When a line in the data below includes "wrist", count it; then give only the total.

*****

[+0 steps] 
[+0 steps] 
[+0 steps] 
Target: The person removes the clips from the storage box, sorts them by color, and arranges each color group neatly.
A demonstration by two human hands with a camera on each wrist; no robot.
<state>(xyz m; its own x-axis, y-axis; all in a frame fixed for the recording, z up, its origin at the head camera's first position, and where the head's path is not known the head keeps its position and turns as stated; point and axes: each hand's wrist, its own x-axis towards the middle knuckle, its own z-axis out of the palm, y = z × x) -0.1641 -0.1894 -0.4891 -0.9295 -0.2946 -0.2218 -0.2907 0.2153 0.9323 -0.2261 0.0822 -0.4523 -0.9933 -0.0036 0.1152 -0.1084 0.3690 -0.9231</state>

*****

▶ [RESPONSE TO THE TASK]:
2